Problem to work on — Transcribe, word for word and without additions, each line below from the one containing "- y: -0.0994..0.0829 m" through the one containing "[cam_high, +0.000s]", both ends included.

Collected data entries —
========

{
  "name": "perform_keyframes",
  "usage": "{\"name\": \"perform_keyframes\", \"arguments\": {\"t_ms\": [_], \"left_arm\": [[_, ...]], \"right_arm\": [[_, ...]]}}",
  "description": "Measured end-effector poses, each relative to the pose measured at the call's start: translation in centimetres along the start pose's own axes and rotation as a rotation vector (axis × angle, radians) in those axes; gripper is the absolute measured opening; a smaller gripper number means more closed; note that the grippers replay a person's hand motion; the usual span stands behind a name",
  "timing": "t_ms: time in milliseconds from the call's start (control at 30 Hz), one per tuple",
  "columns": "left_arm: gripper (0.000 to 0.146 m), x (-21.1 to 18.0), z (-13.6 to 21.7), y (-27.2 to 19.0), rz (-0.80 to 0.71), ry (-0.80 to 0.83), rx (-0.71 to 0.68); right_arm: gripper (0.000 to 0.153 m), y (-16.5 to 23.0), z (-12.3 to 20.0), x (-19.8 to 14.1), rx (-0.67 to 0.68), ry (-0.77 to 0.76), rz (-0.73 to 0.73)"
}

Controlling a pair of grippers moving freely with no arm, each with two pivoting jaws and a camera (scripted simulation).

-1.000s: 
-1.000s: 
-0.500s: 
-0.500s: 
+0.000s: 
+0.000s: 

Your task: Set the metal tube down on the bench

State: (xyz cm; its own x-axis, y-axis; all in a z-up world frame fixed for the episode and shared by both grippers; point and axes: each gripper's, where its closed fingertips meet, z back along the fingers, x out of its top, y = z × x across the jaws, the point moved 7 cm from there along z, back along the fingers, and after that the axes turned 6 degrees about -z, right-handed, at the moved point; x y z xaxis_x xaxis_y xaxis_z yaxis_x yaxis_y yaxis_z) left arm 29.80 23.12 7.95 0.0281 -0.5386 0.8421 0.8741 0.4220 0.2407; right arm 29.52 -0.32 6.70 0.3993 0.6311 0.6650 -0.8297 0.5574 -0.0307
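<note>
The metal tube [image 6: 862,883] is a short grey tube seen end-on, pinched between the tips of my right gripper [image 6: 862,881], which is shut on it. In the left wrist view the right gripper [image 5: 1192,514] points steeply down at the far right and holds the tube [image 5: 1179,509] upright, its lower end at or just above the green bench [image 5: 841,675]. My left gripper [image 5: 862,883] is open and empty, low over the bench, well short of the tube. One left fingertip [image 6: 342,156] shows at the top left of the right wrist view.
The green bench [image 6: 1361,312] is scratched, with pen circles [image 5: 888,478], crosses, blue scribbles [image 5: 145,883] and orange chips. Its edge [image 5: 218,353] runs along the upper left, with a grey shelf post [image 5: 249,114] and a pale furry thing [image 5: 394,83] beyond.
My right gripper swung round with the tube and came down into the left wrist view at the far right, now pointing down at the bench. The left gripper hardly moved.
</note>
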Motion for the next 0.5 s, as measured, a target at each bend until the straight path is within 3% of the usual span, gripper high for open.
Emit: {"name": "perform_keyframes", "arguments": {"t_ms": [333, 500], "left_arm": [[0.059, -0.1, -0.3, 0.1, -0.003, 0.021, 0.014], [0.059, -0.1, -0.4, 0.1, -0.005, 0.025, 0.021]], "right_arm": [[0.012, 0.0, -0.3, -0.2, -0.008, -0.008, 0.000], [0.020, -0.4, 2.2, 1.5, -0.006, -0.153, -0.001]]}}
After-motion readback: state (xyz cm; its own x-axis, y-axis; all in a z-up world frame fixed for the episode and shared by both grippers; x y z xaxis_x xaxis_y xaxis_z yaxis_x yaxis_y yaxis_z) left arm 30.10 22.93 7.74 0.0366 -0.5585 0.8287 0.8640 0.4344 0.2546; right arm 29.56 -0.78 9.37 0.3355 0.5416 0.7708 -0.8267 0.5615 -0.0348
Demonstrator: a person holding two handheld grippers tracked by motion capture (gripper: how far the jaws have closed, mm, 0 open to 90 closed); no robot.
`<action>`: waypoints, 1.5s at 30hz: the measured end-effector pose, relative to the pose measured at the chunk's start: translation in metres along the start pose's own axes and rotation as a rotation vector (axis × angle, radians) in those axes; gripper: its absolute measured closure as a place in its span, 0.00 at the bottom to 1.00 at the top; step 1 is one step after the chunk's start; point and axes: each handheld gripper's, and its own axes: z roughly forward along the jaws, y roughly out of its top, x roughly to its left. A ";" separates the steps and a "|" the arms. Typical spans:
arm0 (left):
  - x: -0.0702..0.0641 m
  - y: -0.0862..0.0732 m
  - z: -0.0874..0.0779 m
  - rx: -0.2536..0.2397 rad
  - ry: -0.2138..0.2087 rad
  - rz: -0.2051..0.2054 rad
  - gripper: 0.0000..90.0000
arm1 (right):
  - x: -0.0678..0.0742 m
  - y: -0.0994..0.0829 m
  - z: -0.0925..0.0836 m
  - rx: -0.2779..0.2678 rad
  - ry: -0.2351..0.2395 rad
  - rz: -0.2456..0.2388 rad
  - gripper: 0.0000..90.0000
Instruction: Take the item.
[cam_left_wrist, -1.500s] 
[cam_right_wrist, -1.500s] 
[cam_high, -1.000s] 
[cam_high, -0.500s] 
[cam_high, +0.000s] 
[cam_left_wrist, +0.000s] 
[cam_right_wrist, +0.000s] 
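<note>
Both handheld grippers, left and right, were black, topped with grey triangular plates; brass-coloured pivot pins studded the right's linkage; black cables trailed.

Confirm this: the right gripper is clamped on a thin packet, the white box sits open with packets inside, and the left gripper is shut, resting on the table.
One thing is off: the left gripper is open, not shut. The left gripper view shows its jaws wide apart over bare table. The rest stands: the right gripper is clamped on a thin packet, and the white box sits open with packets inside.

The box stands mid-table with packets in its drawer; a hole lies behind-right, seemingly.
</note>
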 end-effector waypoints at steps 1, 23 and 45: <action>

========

Answer below —
  - y: -0.0994..0.0829 m
  - z: -0.0925..0.0836 m
  - rx: -0.2779..0.2678 rad
  - ry: -0.2351..0.2395 rad
  - rz: -0.2456..0.2388 rad
  - gripper: 0.0000..90.0000
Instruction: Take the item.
[cam_left_wrist, -1.500s] 
[cam_right_wrist, -1.500s] 
[cam_high, -1.000s] 
[cam_high, -0.500s] 
[cam_high, +0.000s] 

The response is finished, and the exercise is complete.